閘門の構造は門扉を支える閘頭部分が煉瓦造、舟の接触が考えられる箇所や門扉と接する部分に花崗岩を積んでいる[2]。閘室内は床は石張り、壁は木製の矢板打ちで上部は間知石積となっていた[2]。閘門の全長は56.3メートル、閘室内は当時の舟の大きさを考慮して長さ23.9メートル、幅5.6メートル[2]。
木曽川と長良川の水位は通常木曽川側が高く年間平均水位差は35センチメートル、最大水位差は月平均で54センチメートル、最小水位差は8センチメートルであった[1]。当初設計では木曽川側・長良川側ともに2対の閘門扉の予定であったが、長良川側の水位が高くなる頻度は少ないと考えられ、この間は通閘停止しても影響が少ないとの判断から、完成時は長良川側は1対のみであった[1]。しかし実際に運用すると長良川側の水位が高くなる頻度が予想より多く、通閘に支障が出ることから1909年(明治42年)に長良川側の扉も2対に増設された[1]。
完成翌年1903年(明治36年)の利用は操作回数5833回・通航船舶27169艘・筏5569枚という実績を記録しているが[1]、1952年(昭和27年)を最後に筏の通航はなく、近年は年間600~700隻の大部分をレジャーボートが占めている[3]。
1994年(平成6年)にはそれまでの手動から電動への近代化・改修工事が行われた。
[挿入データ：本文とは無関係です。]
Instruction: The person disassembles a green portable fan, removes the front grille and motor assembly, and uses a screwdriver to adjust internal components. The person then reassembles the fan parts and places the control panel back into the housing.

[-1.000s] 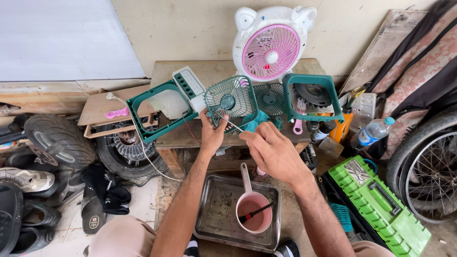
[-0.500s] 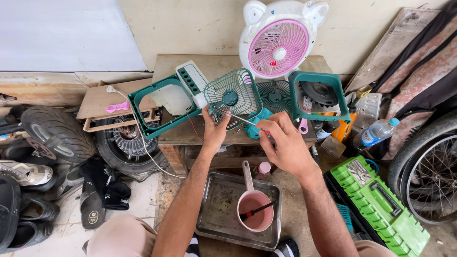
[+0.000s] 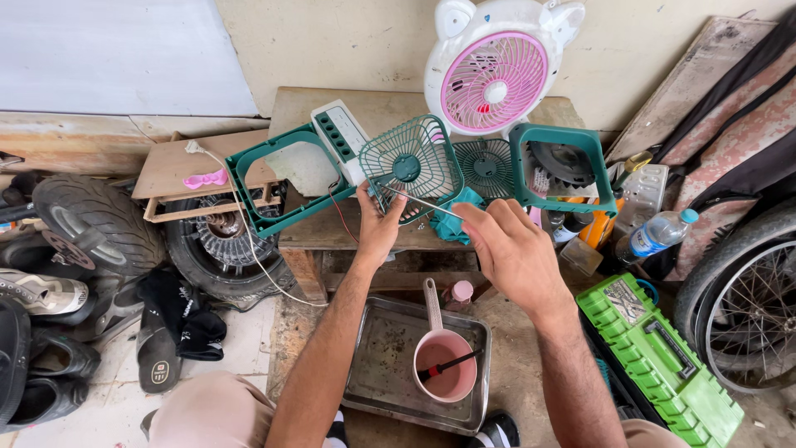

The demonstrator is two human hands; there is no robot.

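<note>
A square green plastic fan grille [image 3: 410, 167] is held upright above the front edge of the wooden worktop [image 3: 332, 228], gripped at its lower left corner by the left hand [image 3: 377, 224], whose fingers are closed on the rim. A thin metal rod-like tool [image 3: 424, 203] is pinched in the closed fingers of the right hand [image 3: 510, 249], its tip laid against the lower part of the grille; what kind of tool it is cannot be told.

Just behind the grille a second round green grille [image 3: 487, 164] and a green square fan housing [image 3: 562, 166] are seen, with a teal cloth [image 3: 454, 224] beneath. To the left, an open green fan frame [image 3: 278, 178] with a white control panel [image 3: 340, 137] lies tilted, red wires trailing from it. A white and pink fan [image 3: 496, 70] stands at the wall.

Below, on the floor, a metal tray [image 3: 381, 365] holds a pink plastic scoop [image 3: 446, 365] with a small brush in it. A green toolbox [image 3: 659, 357] lies to the right.

The thin tool could be judged likely to slip through the ribs, since the grille is steadied at one corner only; a rib could be snapped, or the grille dropped into the tray.
</note>
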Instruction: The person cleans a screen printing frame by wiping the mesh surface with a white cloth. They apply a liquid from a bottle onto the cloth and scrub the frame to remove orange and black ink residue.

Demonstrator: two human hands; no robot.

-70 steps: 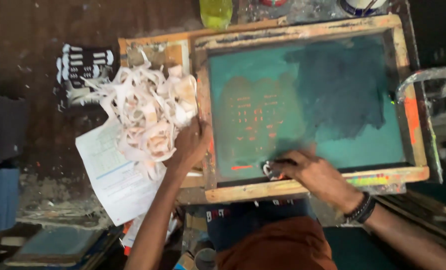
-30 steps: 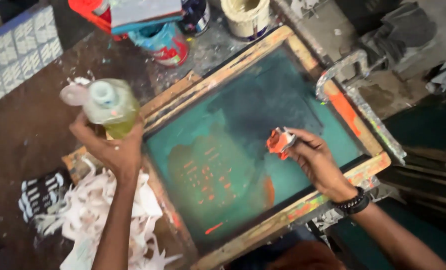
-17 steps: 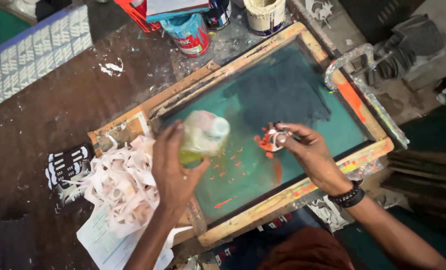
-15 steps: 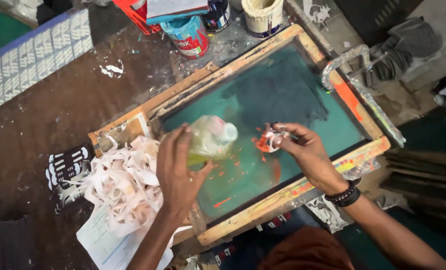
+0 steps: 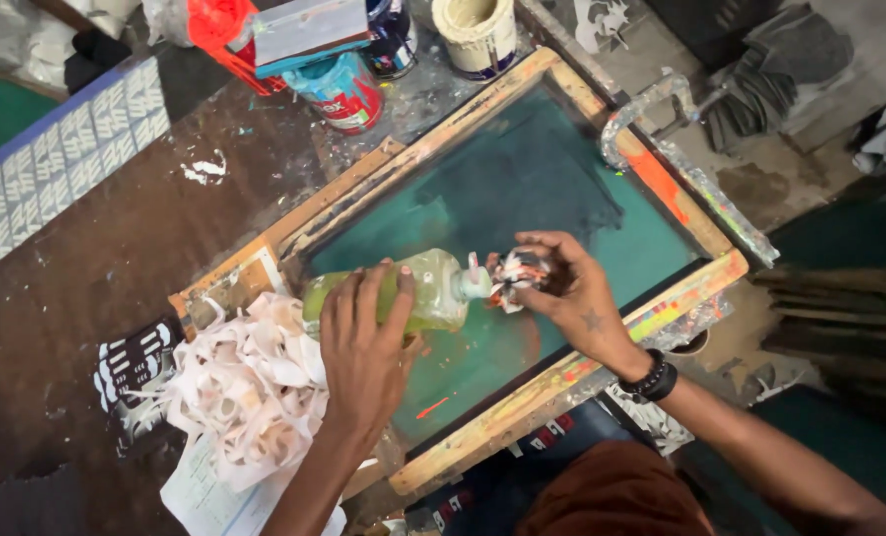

2000年(平成12年)5月には明治期に建設されて現在でも使用されている貴重な閘門であるということで重要文化財に指定された[4]。周辺一帯は1987年(昭和62年)10月に開設された国営木曽三川公園中流部の一翼を担う船頭平河川公園として整備され、木曽三川の治水工事に関する情報公開の拠点として木曽川文庫が設置された。公園内には、改修工事前の水門扉の展示や、明治の三川分流工事に功績のあったヨハニス・デ・レーケ像がある。
木曽川文庫(きそがわぶんこ)は、船頭平閘門管理所の2階にある文庫である[5]。木曽川治水百周年事業の一環として1987年(昭和62年)10月8日に開設された[6]。施設の床面積は約170m2で、書籍や資料を所蔵する書架コーナーのほか、閲覧コーナーや資料の展示コーナーを備える[6]。所蔵点数は約4,500点で、明治改修までの資料を中心としている[6]。